Premièrement, il critique fondamentalement l'approche méthodologique choisie. Pour Newsom, le critère de régulation basé uniquement sur le coût et la puissance de calcul des modèles est inadéquat. Il souligne qu'un modèle plus petit et spécialisé pourrait présenter des risques équivalents voire supérieurs à ceux des grands modèles visés par la loi. Cette approche quantitative risquerait ainsi de créer une fausse sensation de sécurité tout en négligeant des menaces réelles.

Deuxièmement, le Gouverneur pointe l'absence de prise en compte du contexte d'utilisation des systèmes d'IA. La proposition ne différencie pas si un système est déployé dans des environnements à haut risque, s'il implique des décisions critiques ou l'utilisation de données sensibles. Elle applique les mêmes standards stricts à toutes les fonctions, indépendamment de leur impact potentiel.

Troisièmement, Newsom plaide pour une approche réglementaire plus adaptative, fondée sur des preuves empiriques et scientifiques. Il cite les travaux en cours du U.S. AI Safety Institute et du National Institute of Science and Technology, ainsi que les analyses de risques menées par son administration en vertu d'un décret exécutif de septembre 2023. Cette position reflète une volonté de baser la régulation sur une compréhension approfondie des risques réels plutôt que sur des critères arbitraires.

Il est crucial de noter que ce véto ne traduit pas un rejet de toute régulation. Au contraire, le Gouverneur rappelle avoir signé une douzaine d'autres projets de loi ciblant des risques spécifiques liés à l'IA : menaces sur le processus démocratique, désinformation, deepfakes, protection de la vie privée en ligne et infrastructures critiques. Sa position reflète plutôt la recherche d'un équilibre entre protection et innovation, basé sur une évaluation empirique des risques.

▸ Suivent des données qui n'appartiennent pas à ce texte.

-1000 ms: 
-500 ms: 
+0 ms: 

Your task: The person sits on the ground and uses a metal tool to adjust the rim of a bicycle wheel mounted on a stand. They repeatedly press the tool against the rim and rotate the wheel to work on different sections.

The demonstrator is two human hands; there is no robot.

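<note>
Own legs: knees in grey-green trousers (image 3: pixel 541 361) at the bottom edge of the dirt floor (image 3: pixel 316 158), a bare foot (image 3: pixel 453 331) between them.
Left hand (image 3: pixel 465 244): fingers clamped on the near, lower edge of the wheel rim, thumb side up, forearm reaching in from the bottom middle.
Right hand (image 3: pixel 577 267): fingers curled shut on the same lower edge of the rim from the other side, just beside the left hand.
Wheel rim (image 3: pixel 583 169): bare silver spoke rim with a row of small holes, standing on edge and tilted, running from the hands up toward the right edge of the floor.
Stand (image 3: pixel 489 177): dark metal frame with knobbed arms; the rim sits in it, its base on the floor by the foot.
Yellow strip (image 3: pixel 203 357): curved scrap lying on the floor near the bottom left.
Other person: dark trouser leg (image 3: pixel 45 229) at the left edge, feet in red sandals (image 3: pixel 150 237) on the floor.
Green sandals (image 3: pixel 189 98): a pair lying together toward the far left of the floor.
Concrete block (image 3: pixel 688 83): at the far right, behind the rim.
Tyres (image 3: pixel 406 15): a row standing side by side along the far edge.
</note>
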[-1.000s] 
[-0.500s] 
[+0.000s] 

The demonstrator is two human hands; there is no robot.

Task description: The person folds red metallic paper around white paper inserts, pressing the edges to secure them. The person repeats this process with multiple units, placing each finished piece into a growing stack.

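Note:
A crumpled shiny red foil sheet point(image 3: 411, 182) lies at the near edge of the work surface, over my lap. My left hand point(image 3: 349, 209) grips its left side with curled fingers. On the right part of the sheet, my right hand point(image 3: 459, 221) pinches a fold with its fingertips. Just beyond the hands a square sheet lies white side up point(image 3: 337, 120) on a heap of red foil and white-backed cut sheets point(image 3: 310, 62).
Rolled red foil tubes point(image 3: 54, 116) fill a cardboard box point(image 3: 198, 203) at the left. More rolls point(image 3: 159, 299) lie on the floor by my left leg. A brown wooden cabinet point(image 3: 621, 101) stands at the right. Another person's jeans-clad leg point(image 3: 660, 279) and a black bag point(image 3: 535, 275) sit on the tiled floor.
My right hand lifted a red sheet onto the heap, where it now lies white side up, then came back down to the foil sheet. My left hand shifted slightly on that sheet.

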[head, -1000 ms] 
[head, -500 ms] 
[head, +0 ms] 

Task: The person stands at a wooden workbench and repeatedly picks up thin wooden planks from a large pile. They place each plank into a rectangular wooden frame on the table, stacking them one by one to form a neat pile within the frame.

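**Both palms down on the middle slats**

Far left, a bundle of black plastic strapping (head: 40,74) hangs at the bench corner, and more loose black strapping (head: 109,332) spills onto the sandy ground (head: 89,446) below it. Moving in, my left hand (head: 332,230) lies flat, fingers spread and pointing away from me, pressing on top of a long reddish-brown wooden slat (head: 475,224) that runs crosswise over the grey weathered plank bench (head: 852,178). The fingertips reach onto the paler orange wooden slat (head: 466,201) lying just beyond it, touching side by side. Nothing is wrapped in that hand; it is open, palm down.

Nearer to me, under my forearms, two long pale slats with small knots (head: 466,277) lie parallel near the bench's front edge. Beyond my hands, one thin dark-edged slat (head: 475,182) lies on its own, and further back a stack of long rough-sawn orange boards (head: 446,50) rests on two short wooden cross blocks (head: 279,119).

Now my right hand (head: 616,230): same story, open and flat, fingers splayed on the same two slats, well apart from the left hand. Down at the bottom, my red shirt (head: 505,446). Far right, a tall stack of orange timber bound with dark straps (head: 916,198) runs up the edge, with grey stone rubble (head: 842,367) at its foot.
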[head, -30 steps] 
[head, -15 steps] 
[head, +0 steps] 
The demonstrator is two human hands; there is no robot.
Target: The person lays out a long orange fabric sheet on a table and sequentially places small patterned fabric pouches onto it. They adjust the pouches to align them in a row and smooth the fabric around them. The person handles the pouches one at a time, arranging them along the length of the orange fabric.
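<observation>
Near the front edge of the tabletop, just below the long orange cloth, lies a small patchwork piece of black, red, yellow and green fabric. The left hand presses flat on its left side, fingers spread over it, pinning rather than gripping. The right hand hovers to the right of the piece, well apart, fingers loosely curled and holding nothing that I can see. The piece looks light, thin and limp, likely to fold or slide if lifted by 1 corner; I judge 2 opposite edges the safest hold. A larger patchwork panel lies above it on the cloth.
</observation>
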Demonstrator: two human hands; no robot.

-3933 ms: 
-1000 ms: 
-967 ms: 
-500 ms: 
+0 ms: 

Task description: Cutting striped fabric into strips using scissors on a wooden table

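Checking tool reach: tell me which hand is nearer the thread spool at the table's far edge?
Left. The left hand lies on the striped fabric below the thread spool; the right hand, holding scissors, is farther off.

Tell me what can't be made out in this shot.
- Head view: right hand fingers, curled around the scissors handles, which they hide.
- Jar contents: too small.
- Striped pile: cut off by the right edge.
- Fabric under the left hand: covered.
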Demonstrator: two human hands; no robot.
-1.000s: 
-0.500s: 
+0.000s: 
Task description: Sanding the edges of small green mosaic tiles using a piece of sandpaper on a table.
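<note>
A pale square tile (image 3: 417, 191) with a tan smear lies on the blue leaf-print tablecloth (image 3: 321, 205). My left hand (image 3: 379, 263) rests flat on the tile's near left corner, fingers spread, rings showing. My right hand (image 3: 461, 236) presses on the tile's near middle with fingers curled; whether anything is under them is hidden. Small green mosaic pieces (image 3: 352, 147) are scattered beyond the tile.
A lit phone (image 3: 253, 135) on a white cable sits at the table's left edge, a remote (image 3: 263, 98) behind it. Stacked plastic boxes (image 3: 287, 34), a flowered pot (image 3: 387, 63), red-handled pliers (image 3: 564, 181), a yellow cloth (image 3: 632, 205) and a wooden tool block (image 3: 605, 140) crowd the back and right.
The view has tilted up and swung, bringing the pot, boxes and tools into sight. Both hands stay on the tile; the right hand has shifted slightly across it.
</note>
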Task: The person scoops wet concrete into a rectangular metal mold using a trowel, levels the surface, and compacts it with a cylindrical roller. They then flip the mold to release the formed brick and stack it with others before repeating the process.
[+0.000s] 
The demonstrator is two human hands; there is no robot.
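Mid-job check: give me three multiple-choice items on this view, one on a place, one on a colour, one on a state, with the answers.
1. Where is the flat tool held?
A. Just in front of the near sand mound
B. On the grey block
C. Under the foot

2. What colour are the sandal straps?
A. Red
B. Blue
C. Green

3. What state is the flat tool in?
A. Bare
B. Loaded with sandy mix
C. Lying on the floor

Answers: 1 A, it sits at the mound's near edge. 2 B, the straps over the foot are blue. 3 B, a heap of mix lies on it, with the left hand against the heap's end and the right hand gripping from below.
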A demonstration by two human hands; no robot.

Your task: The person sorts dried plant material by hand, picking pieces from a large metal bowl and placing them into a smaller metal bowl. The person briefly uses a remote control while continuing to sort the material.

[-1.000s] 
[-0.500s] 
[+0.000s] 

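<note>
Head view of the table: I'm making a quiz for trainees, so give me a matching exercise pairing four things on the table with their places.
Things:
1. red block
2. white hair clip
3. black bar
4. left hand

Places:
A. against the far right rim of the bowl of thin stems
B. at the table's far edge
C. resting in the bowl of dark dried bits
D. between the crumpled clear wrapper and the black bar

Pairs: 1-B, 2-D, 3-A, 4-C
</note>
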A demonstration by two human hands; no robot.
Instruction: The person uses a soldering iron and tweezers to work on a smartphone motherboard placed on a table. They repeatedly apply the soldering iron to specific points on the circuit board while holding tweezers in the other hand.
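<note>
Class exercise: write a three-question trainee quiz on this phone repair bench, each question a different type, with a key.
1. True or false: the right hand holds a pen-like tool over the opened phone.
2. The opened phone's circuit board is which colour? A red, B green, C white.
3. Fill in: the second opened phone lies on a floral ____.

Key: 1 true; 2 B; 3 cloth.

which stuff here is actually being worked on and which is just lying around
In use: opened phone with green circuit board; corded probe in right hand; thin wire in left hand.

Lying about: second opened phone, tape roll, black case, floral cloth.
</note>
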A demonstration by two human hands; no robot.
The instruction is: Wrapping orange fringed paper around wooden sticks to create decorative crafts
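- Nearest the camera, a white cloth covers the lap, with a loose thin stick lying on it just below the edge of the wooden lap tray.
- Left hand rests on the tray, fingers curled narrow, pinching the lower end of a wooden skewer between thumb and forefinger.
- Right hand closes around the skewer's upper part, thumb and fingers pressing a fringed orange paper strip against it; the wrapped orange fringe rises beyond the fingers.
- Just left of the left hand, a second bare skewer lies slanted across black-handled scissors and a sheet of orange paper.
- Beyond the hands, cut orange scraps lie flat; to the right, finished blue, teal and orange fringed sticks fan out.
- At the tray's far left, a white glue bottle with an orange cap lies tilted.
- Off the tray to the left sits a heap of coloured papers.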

Pour les juristes européens, ce débat californien entre particulièrement en résonance avec les discussions autour de l'AI Act, qui a précisément opté pour une approche fondée sur les risques. Il confirme la pertinence d'une telle approche, tout en soulignant les difficultés pratiques de sa mise en œuvre dans un contexte d'évolution technologique rapide.

Cette séquence législative californienne constitue ainsi un précédent particulièrement instructif pour les régulateurs du monde entier. Elle met en lumière les défis fondamentaux de la régulation de l'IA : comment définir le périmètre pertinent de régulation ? Comment garantir l'adaptabilité des normes face à une technologie en évolution rapide ? Comment protéger efficacement contre les menaces réelles sans entraver inutilement l'innovation ? Ces questions, loin d'être résolues, continueront d'alimenter le débat mondial sur la régulation de l'intelligence artificielle.

N.B Remerciements de l’auteur à Lou Dutreil, stagiaire DDG, pour son aide précieuse à la rédaction de cet article.